When you write the square root program it requires you to think about the code structure. One advantage of LabVIEW is that you get away from the syntax of the programming language and you get to think about the logic of the program. The most difficult part of LabVIEW programming is that it requires you to know about the dataflow programming but as soon as you write your first program this gets much easier. Let’s start with the front panel of the square root program.

In the front panel image above, you can see that there is one control on the left which has the label of “x”. Then, on the right, is one indicator which has the label of “square root of x”. Now let’s see what the block diagram looks like.

Here are the steps that you need to construct the block diagram.

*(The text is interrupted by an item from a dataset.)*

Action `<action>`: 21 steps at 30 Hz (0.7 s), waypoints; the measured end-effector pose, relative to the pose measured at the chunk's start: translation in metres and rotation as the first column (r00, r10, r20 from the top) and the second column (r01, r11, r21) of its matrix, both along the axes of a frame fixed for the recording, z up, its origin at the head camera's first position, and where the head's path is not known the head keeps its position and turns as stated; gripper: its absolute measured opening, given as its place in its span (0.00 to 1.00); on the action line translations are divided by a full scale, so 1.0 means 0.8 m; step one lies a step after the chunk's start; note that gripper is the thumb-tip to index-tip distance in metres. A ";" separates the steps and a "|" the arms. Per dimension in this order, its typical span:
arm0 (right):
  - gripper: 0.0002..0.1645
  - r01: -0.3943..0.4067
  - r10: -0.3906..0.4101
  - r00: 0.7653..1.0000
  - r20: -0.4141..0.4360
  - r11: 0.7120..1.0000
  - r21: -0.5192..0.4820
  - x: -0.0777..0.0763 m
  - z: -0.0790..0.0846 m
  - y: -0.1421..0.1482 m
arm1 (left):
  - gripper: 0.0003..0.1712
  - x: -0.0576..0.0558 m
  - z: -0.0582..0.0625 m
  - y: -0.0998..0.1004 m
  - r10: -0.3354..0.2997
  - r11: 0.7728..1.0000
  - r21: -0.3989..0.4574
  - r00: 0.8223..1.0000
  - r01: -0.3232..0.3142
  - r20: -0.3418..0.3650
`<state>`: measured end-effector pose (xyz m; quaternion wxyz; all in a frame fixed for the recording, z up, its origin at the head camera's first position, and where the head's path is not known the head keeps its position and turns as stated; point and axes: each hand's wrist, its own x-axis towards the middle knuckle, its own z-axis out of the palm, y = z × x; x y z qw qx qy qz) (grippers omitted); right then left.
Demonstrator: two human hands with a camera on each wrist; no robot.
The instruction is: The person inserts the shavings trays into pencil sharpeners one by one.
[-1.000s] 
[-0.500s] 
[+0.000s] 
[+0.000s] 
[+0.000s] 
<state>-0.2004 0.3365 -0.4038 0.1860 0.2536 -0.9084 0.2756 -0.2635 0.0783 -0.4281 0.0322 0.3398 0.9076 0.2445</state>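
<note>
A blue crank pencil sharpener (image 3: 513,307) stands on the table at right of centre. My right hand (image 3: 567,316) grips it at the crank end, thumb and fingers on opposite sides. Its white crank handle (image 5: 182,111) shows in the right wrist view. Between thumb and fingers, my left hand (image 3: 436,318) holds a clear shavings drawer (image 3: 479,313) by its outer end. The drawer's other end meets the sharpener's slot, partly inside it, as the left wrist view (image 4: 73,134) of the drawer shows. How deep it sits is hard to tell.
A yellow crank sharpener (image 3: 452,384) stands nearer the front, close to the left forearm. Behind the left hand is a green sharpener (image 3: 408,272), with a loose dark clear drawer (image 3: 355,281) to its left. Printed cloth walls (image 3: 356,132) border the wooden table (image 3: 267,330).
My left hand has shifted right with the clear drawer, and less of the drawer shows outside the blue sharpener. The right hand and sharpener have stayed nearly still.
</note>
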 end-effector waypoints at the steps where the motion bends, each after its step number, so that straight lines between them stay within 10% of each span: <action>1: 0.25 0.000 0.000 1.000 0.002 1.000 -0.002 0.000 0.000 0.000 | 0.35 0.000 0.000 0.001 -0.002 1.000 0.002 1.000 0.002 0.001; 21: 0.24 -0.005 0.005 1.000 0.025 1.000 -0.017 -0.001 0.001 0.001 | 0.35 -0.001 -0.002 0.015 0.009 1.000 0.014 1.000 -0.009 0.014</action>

1. 1.Start with a blank VI and make sure that you have added the control and the indicator and that the names have been changed as shown on the front panel diagram above.
2. 2.Add a while loop to your block diagram. You want to make the while loop fairly large so that the code can be added. Make sure that you don’t wire the control or the indicator yet. That will come in a few steps.
3. 3.We need to add a shift register to the while loop and you do that by right clicking on the while loop boundary and select “add shift register”.
4. 4.Now you are going to add the initial value of y. In the previous page we mentioned that Y is the value that enters the shift register, the value of Ynew is calculated, and the value of Ynew is sent out of the shift register to the next iteration of the loop. We need to initialize the value of Y to 3 and you can do that by adding a numeric constant outside of the while loop and you do that by right clicking in the block diagram and selecting Mathematics — Numeric –> Numeric Constant. Then make sure that the value in the constant is 3.
5. 5.Wire the constant to the shift register and make sure it looks like the block diagram above.
6. 6.The top condition is taking the previous value of Y, subtracting the new value of Y from it, taking the absolute value, and comparing that value to 0.00001. The absolute value function is obtained by right clicking on the block diagram and selecting Mathematics –> Numeric. The less than or equal comparison operator is located at Programming –> Comparison –> Less than or equal.
7. 7.Add the remaining functions to the block diagram and wire everything like is shown in the block diagram above.
8. 8.Now it is time to run the program. Enter a 2 in the control labeled X and press the run arrow. You should get 1.1421 as the output.

Congratulations! You have a complete square root calculator program! If you want to do more with this program, in the next exercise you will modify the square root program to compute the Nth root of a number.